6. Considérant que M. B...se prévaut du paragraphe 11 de l'instruction publiée au du Bulletin officiel des impôts du 17 juillet 2006, référencée 5-B-21-06, dans sa rédaction alors applicable, selon laquelle, en cas de versement en tout ou partie de la prestation compensatoire au-delà du délai de douze mois alors que le jugement ou la convention de divorce prévoyait que le versement devait intervenir intégralement dans le délai de douze mois, " les sommes versées sont normalement déductibles du revenu imposable du débirentier et imposables selon le régime des pensions au nom du crédirentier, avec application éventuelle du système du quotient prévu à l'article 163-0 A du CGI. / Toutefois, si les services établissent que les parties, et notamment celle tenue d'acquitter la prestation compensatoire, n'exécutent pas la décision du juge ou la convention homologuée dans les termes prévus aux seules fins d'en retirer le bénéfice d'un régime fiscal favorable, les dispositions précédentes ne leur sont pas applicables. Dans ce cas, les versements ne sont donc ni déductibles, ni imposables. / Il appartient toutefois aux services d'établir la preuve de l'intention du contribuable. Celle-ci sera réputée apportée lorsque, par exemple, le débiteur n'a pas libéré le capital dans les douze mois du jugement ayant acquis force de chose jugée, conformément au jugement ou à la convention homologuée, alors qu'il est titulaire d'un important patrimoine liquide (portefeuille de valeurs mobilières, contrats d'assurance vie (...) susceptible d'être mobilisé rapidement. " ;
7. Considérant que ces dispositions de la doctrine administrative, qui laissent un pouvoir d'appréciation à l'administration, ne sauraient ainsi être regardées comme une interprétation formellement admise du texte fiscal, dont le contribuable pourrait se prévaloir en application de l'article L. 80 A du livre des procédures fiscales ;

Cour de cassation du , arrêt n°16LY03636

Commentaire de LégiFiscal

Solution sévère de la cour administrative, qui corrobore la doctrine administrative en date du 4 avril 2012 (BOI-IR-RICI- 160-10 n° 150) applicable à compter de cette date qui considère que lorsque le débiteur libère le capital au-delà du délai de douze mois alors que le jugement ou la convention homologuée par le juge prévoyait que le versement devait intervenir intégralement dans un délai de douze mois, la déduction n'est pas possible.

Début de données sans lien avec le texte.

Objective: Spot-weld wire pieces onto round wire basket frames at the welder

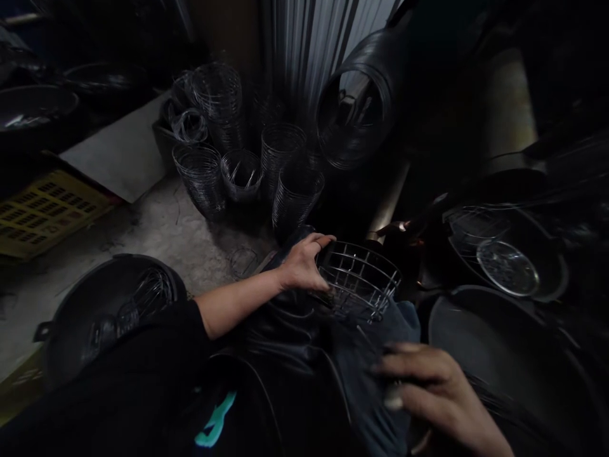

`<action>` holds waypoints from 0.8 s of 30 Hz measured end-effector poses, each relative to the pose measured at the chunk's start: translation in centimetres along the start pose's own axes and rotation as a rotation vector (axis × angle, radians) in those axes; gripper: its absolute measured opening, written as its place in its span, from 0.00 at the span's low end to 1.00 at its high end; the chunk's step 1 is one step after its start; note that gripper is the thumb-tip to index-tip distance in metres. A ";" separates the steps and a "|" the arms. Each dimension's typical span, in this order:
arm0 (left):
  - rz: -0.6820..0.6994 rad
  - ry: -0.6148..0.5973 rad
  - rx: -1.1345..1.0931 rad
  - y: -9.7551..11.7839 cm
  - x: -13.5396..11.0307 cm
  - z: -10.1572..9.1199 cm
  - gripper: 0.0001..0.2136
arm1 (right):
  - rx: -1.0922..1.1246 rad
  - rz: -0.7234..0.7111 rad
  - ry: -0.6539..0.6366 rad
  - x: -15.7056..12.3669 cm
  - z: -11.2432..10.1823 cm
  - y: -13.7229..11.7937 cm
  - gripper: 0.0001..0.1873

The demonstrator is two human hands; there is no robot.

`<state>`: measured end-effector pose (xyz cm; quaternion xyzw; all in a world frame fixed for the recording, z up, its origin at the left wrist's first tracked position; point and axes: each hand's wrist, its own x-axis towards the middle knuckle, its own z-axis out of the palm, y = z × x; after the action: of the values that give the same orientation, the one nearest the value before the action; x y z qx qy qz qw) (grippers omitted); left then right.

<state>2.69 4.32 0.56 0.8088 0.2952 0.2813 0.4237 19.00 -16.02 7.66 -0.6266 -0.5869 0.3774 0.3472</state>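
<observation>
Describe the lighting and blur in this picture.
Head view: dim overall, nearly black at the upper right; head view: right grip blurred, left grip and wire basket sharper; head view: ribbed sheet at the top catches pale light.

The person wore a black top whose left sleeve (157, 346) stopped around the elbow, leaving the forearm (242, 301) bare. A bright turquoise mark (216, 422), curved like a loose ribbon, stood out low on the dark clothing. Over the lap I saw a black, leathery covering (285, 339), glossy along its creases, with a thin, paler line running down its edge. Blue-grey, denim-like cloth (371, 381) covered the leg beside it. Both hands were ungloved: a thin dark band (320, 244) crossed one finger of the left hand (304, 263), while the right hand (438, 381) was too blurred for finer detail.
</observation>
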 end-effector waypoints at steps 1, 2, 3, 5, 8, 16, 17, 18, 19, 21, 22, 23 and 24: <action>-0.018 0.007 0.004 0.1 0.1 0.2 0.48 | 0.054 -0.008 -0.032 -0.6 0.4 0.2 0.17; -0.028 0.011 0.011 0.3 0.2 0.5 0.48 | 0.129 -0.006 -0.077 -0.8 0.9 0.3 0.19; -0.031 0.011 0.017 0.5 0.2 0.9 0.48 | 0.218 -0.004 -0.127 -0.6 1.6 0.3 0.20; -0.021 0.002 0.029 1.2 0.1 1.6 0.49 | 0.376 0.020 -0.201 0.6 3.4 0.1 0.20; 0.006 -0.031 0.052 2.2 -0.5 2.5 0.49 | 0.541 0.117 -0.227 3.3 6.4 -0.1 0.15; -0.006 -0.065 0.071 2.6 -1.9 2.6 0.48 | 0.835 0.325 -0.341 4.2 10.1 0.5 0.16; -0.012 -0.066 0.067 2.4 -1.9 2.3 0.48 | 0.821 0.332 -0.312 3.8 9.7 0.5 0.16; -0.022 -0.066 0.060 2.2 -1.8 2.1 0.49 | 0.804 0.343 -0.276 3.4 9.2 0.3 0.16; -0.033 -0.061 0.051 1.9 -1.8 1.8 0.49 | 0.794 0.363 -0.241 3.0 8.6 0.1 0.16; -0.054 -0.043 0.032 1.5 -1.7 1.3 0.49 | 0.813 0.414 -0.172 2.3 7.5 -0.3 0.16; -0.063 -0.030 0.024 1.4 -1.7 1.0 0.48 | 0.837 0.436 -0.140 2.0 7.1 -0.4 0.16; -0.073 -0.017 0.016 1.2 -1.6 0.8 0.48 | 0.859 0.452 -0.106 1.7 6.7 -0.5 0.17; -0.083 -0.007 0.008 1.2 -1.6 0.6 0.48 | 0.870 0.460 -0.073 1.5 6.5 -0.4 0.18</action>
<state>2.32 2.30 0.94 0.7984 0.3280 0.2598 0.4329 13.13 -14.55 4.86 -0.5234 -0.2331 0.6760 0.4634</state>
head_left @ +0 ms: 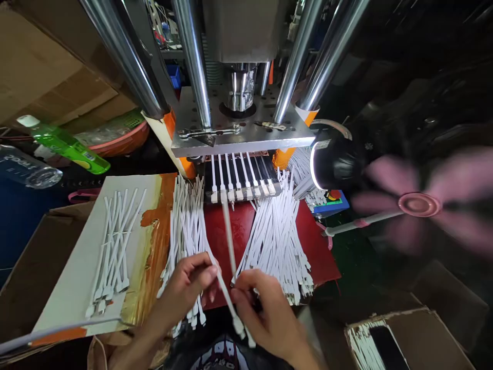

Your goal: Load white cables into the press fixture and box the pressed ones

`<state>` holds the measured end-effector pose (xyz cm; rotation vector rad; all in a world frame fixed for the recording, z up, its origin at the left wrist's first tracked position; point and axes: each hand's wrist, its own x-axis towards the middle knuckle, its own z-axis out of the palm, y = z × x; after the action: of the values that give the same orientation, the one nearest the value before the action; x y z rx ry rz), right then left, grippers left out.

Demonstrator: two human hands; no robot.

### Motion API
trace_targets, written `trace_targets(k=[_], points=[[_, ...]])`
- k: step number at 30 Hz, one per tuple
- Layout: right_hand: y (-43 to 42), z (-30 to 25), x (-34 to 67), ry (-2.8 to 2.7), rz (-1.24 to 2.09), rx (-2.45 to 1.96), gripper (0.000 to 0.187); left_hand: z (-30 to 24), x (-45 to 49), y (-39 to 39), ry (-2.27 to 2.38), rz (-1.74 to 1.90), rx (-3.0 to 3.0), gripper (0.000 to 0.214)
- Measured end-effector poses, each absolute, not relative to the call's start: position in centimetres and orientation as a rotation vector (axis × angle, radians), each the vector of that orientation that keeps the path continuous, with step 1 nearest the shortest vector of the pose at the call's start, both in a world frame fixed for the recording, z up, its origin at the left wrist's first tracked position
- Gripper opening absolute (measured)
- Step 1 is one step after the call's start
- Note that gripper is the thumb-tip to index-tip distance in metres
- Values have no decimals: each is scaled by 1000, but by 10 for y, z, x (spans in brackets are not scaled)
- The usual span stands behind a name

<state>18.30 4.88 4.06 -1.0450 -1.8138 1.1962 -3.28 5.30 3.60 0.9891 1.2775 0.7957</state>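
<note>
My left hand [185, 293] and my right hand [265, 313] are close together low in the middle, both pinched on thin white cable pieces [230, 293] with plug ends. One long white strip [228, 226] runs from my hands up to the press fixture [241, 182], where several white strips sit side by side in slots. A pile of white cable pieces [187, 216] lies left of my hands and a larger fanned pile [277, 236] lies to the right, both on a red mat [239, 221].
A press machine with chrome columns [192, 61] and a steel plate [239, 136] stands ahead. A white board [96, 246] at left carries more cable pieces [113, 241]. A green bottle [65, 144], a spinning pink fan [419, 204], a lit lamp [327, 164] and cardboard boxes [408, 339] surround the area.
</note>
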Motion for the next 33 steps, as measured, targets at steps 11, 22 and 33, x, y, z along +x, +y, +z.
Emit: trace_targets(k=[11,22,33], points=[[39,33,188,-1683,1560,-1048,27,31,-9,21,1370,949,1481,27],[58,40,183,-1443,1484,-1103,21,-6,4,-12,1203,678,1764,22],[48,28,193,-1549,1442,-1051,17,-11,6,-5,1258,638,1726,29]])
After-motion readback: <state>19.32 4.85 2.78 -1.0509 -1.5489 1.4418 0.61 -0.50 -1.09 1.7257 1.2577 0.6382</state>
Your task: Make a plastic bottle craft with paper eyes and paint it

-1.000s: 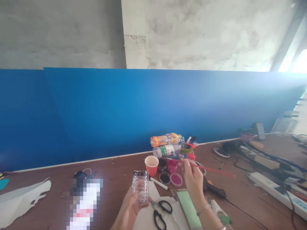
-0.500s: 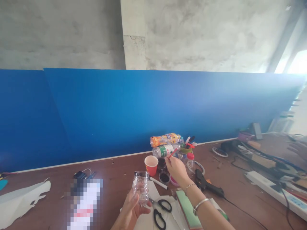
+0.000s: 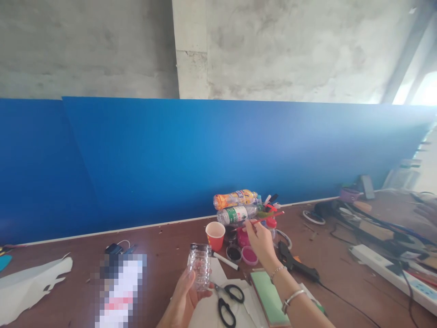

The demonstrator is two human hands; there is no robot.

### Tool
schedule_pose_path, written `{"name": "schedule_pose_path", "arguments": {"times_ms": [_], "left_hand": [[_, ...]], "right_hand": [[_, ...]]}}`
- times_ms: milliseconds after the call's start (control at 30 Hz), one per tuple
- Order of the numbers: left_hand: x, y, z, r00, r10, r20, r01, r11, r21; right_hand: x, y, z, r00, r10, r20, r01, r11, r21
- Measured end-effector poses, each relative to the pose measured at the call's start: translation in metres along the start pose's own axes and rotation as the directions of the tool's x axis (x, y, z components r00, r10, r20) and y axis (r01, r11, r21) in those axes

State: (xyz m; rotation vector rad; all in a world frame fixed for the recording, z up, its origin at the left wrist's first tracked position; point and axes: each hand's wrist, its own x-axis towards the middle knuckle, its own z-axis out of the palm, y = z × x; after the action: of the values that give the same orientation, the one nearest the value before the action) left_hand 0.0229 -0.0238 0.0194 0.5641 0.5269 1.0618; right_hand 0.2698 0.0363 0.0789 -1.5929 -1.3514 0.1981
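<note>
My left hand (image 3: 182,300) is wrapped round a small clear ribbed plastic bottle (image 3: 200,266), held upright above the white paper near the table's front edge. My right hand (image 3: 261,241) pinches a thin red-handled paintbrush (image 3: 268,217) that points to the right. That hand hovers over the small open paint pots (image 3: 250,255), pink and black, beside an orange paper cup (image 3: 215,235). Behind them lie an orange drink bottle (image 3: 235,198) and a clear green-labelled bottle (image 3: 237,214) on their sides.
Black scissors (image 3: 228,300) and a green pad (image 3: 269,298) lie on white paper by my wrists. A black glue gun (image 3: 297,266) lies to the right, a white power strip (image 3: 392,273) and cables further right. White paper cut-out (image 3: 30,284) at left. Blue board (image 3: 205,155) backs the brown table.
My right hand first swung the brush left and in over the paint pots, then lifted it a little so the handle points right. The left hand kept the bottle nearly still.
</note>
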Motion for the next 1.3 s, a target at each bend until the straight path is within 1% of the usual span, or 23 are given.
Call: {"name": "schedule_pose_path", "arguments": {"times_ms": [100,200,267,400,467,600,700,733,767,800,867,933,967,1000,1033,1100,1233,1300], "left_hand": [[-0.004,0.001,0.005,1.0,-0.023,-0.008,0.022,0.998,-0.055],[-0.007,0.003,0.01,0.997,-0.071,0.035,0.074,0.993,-0.091],[-0.007,0.004,0.013,0.995,-0.089,0.043,0.093,0.99,-0.103],[-0.004,0.005,0.014,0.995,-0.094,-0.039,0.089,0.989,-0.116],[-0.003,0.004,0.012,0.994,-0.096,-0.053,0.09,0.989,-0.114],[0.0,0.0,0.004,0.998,-0.064,-0.021,0.062,0.995,-0.073],[0.006,-0.005,-0.002,0.999,0.025,-0.032,-0.025,1.0,0.01],[0.009,-0.007,-0.004,0.997,0.06,-0.039,-0.058,0.997,0.048],[0.012,-0.009,-0.005,0.994,0.095,-0.053,-0.09,0.992,0.087],[0.015,-0.01,-0.007,0.989,0.125,-0.075,-0.115,0.985,0.127],[0.022,-0.011,-0.008,0.974,0.164,-0.157,-0.132,0.971,0.198],[0.029,-0.011,-0.008,0.949,0.179,-0.259,-0.109,0.958,0.265],[0.031,-0.011,-0.008,0.937,0.191,-0.291,-0.102,0.949,0.297],[0.034,-0.011,-0.009,0.931,0.203,-0.304,-0.098,0.94,0.328],[0.036,-0.011,-0.01,0.926,0.224,-0.303,-0.106,0.926,0.362],[0.039,-0.012,-0.013,0.907,0.293,-0.303,-0.138,0.886,0.443],[0.045,-0.02,-0.022,0.824,0.436,-0.361,-0.144,0.778,0.611],[0.047,-0.025,-0.026,0.803,0.489,-0.342,-0.169,0.736,0.655]], "right_hand": [[0.001,0.0,-0.002,1.0,0.031,-0.006,-0.03,0.997,0.071],[0.001,-0.001,-0.003,0.998,0.061,-0.01,-0.059,0.991,0.121],[0.001,-0.001,-0.002,0.997,0.078,-0.006,-0.076,0.986,0.146],[0.0,-0.001,-0.001,0.994,0.108,0.001,-0.106,0.974,0.2],[0.0,-0.001,-0.001,0.992,0.129,-0.017,-0.122,0.967,0.225],[0.0,-0.003,-0.003,0.986,0.159,-0.048,-0.14,0.95,0.278],[-0.003,-0.003,-0.006,0.981,0.176,-0.087,-0.14,0.938,0.317],[-0.005,-0.003,-0.008,0.974,0.199,-0.111,-0.148,0.922,0.357],[-0.008,-0.003,-0.01,0.963,0.232,-0.134,-0.159,0.896,0.414],[-0.012,-0.004,-0.011,0.946,0.287,-0.15,-0.173,0.839,0.515],[-0.022,-0.008,-0.012,0.907,0.399,-0.133,-0.186,0.665,0.723],[-0.033,-0.017,-0.011,0.887,0.459,-0.04,-0.212,0.484,0.849],[-0.039,-0.022,-0.008,0.888,0.458,0.031,-0.241,0.407,0.881],[-0.044,-0.027,-0.005,0.893,0.436,0.109,-0.281,0.351,0.893],[-0.05,-0.031,-0.002,0.9,0.401,0.173,-0.312,0.313,0.897],[-0.061,-0.038,0.006,0.906,0.339,0.254,-0.353,0.275,0.894],[-0.077,-0.039,0.019,0.915,0.256,0.313,-0.385,0.314,0.868],[-0.081,-0.038,0.021,0.91,0.25,0.33,-0.399,0.313,0.862]]}}
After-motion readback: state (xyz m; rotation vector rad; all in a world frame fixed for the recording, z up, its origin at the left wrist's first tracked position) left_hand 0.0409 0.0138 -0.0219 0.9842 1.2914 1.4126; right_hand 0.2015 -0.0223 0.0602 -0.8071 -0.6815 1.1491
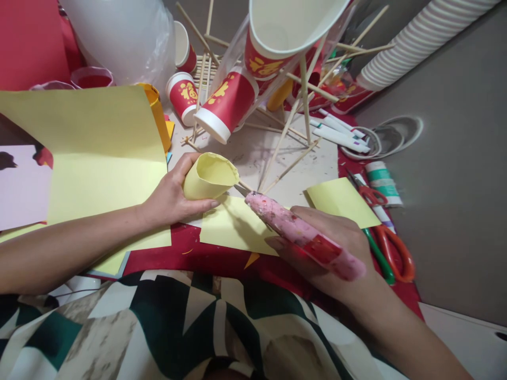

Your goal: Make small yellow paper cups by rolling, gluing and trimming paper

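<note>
My left hand [174, 186] is closed around a pale yellow paper tube [194, 183], its open end tilted up toward me. The rim looks slightly uneven. In my right hand [336, 243] is a pink utility knife [293, 227] with a red part near its back end. The knife's narrow metal tip reaches the right side of the tube's rim; I cannot tell whether it presses into the paper. Below both hands a yellow paper sheet [237, 224] lies on the red tabletop [158, 258]. A smaller folded yellow paper [343, 200] is just beyond my right hand.
Red paper cups [233, 100] hang in a wooden stick frame [304, 100] behind the hands. Large yellow sheets [106, 184] cover the left. Orange-and-green-handled scissors [392, 253], red-handled scissors [372, 195], a green-and-white roll [382, 182] and white markers [340, 134] lie right, near a grey wall [451, 174].
</note>
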`<state>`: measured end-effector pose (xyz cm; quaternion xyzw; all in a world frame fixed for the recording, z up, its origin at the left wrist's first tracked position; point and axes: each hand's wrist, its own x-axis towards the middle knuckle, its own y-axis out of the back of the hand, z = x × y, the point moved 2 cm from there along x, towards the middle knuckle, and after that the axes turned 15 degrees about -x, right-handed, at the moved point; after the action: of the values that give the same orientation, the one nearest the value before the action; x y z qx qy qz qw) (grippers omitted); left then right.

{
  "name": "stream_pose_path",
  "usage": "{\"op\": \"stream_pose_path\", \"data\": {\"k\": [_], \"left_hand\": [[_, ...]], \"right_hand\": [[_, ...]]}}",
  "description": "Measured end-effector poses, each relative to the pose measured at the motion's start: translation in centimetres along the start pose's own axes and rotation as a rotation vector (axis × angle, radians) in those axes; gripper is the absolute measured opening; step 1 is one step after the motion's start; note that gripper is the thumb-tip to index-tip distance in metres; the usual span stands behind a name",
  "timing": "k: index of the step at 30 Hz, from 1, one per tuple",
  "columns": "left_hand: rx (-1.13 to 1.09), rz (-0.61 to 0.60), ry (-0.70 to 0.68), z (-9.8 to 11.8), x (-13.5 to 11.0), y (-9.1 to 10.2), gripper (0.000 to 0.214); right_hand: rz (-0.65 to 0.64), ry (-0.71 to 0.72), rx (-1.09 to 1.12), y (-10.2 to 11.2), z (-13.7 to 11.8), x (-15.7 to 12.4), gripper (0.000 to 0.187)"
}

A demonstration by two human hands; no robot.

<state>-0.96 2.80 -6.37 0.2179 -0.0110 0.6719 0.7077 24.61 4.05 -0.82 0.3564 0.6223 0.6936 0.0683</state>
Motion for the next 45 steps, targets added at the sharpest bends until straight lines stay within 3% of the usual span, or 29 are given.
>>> {"op": "stream_pose_path", "data": {"k": [8, 16, 23, 29, 36, 45], "left_hand": [[0.003, -0.006, -0.011, 0.0, 0.0, 0.1, 0.066], [-0.005, -0.017, 0.018, 0.1, 0.1, 0.0, 0.066], [0.06, -0.058, -0.081, 0.2, -0.2, -0.3, 0.065], [0.115, -0.103, -0.124, 0.1, -0.4, -0.5, 0.065], [0.141, -0.12, -0.219, 0.3, -0.7, -0.8, 0.062], [0.18, -0.144, -0.207, -0.1, -0.7, -0.9, 0.064]], "right_hand": [[-0.008, -0.105, 0.142, 0.0, 0.0, 0.1, 0.036], [-0.019, -0.13, 0.152, 0.1, 0.3, -0.4, 0.033], [0.042, -0.122, 0.26, -0.2, 0.1, -0.1, 0.011], [0.004, -0.14, 0.223, -0.4, -0.1, 0.2, 0.022], [0.029, -0.125, 0.154, -0.7, -0.1, 0.5, 0.022], [0.017, -0.103, 0.132, -0.9, -0.3, 0.7, 0.021]]}}
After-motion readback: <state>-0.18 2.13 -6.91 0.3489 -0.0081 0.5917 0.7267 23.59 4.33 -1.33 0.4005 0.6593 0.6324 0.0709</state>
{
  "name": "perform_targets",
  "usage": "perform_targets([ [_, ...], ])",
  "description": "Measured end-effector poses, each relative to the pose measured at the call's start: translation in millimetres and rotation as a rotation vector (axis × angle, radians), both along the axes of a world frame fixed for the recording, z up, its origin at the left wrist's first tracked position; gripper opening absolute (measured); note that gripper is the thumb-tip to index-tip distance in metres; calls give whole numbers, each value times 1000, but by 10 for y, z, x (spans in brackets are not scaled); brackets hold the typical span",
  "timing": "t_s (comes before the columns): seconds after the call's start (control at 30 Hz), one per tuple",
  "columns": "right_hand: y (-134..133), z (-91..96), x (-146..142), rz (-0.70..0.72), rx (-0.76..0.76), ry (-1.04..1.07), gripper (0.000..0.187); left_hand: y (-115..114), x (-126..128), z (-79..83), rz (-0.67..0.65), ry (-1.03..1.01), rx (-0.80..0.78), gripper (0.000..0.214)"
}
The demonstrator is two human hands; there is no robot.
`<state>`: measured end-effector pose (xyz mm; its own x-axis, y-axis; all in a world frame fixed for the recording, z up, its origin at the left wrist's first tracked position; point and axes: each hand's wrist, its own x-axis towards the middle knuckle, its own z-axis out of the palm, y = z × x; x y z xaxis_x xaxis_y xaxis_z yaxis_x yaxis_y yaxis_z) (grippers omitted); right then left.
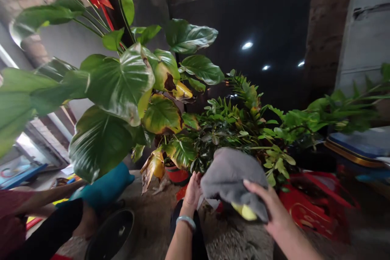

Ici les versements ont été réalisés avant cette date (doctrine plus souple alors, qui admettait la déduction en pareil cas sauf si les services établissent que les parties n’exécutent pas la décision du juge ou la convention homologuée dans les termes prévus aux seules fins d’en retirer le bénéfice d’un régime fiscal favorable), mais la cour refuse tout de même la déduction, considérant que les anciennes dispositions ne sauraient être regardées comme une interprétation formellement admise du texte fiscal.